# WHAT TO PRODUCE
Everything in the data below is left aside except the lines from the one containing "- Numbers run" through the one containing "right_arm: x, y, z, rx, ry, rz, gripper"; repeat those exactly.
-.-.-
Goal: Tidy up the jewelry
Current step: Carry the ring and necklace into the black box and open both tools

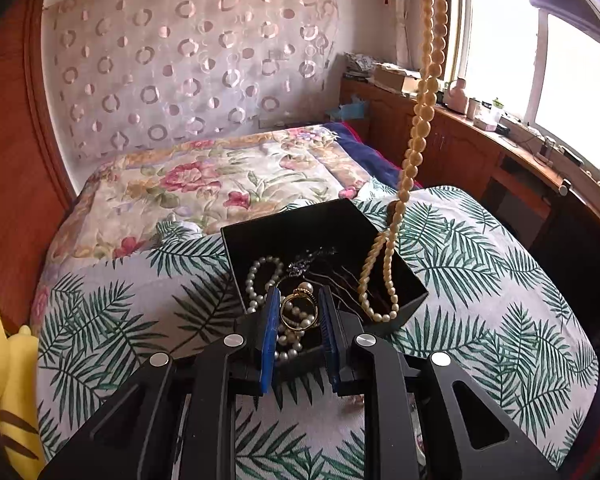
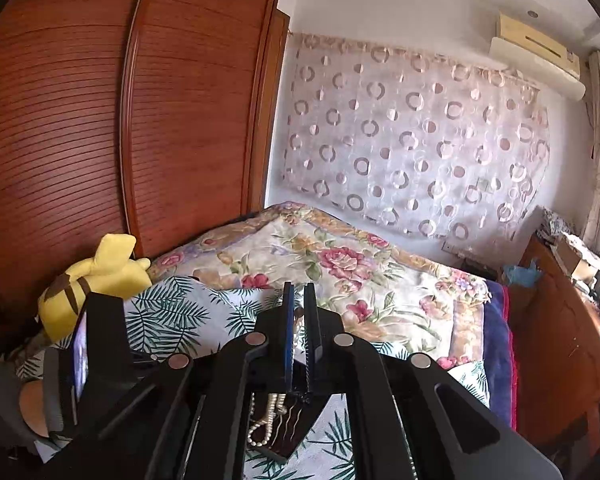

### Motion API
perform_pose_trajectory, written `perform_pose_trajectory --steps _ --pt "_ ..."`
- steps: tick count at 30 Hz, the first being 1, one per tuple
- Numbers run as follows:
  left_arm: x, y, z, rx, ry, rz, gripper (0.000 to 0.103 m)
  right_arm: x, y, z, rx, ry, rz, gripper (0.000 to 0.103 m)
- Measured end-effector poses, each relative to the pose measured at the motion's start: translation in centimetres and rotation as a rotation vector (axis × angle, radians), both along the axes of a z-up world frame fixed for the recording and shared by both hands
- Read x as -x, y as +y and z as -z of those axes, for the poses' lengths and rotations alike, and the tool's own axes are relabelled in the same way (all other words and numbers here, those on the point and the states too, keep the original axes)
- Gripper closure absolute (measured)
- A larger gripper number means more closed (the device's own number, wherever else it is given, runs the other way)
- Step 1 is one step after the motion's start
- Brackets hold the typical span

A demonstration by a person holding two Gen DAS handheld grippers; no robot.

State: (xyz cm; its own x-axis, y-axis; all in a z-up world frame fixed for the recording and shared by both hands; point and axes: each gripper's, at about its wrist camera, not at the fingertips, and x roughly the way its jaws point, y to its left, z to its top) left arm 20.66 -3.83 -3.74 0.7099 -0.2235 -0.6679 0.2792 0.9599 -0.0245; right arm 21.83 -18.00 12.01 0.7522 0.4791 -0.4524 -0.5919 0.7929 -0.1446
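A black jewelry box (image 1: 300, 224) sits open on the leaf-print bedcover. In it lie a white pearl bracelet (image 1: 260, 276), a dark sparkly piece (image 1: 304, 264), and a gold ring with pearls (image 1: 298, 312). My left gripper (image 1: 298, 304) is open, its blue pads on either side of the gold ring at the box's near edge. A long cream bead necklace (image 1: 420, 120) hangs from the top of the left view, its lower loop (image 1: 380, 280) resting in the box. My right gripper (image 2: 299, 300) is high above the box, jaws nearly shut on the necklace (image 2: 299, 320), which dangles below (image 2: 268, 420).
The bed has a floral quilt (image 1: 220, 184) behind the leaf-print cover (image 1: 480, 300). A yellow plush toy (image 2: 96, 276) lies at the left by the wooden wardrobe (image 2: 140, 120). A wooden sideboard (image 1: 460, 144) with small items runs under the window on the right.
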Motion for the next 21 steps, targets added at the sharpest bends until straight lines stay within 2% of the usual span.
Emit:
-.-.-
# WRITTEN RESPONSE
- Numbers run as follows:
  left_arm: x, y, z, rx, ry, rz, gripper (0.000 to 0.103 m)
  right_arm: x, y, z, rx, ry, rz, gripper (0.000 to 0.103 m)

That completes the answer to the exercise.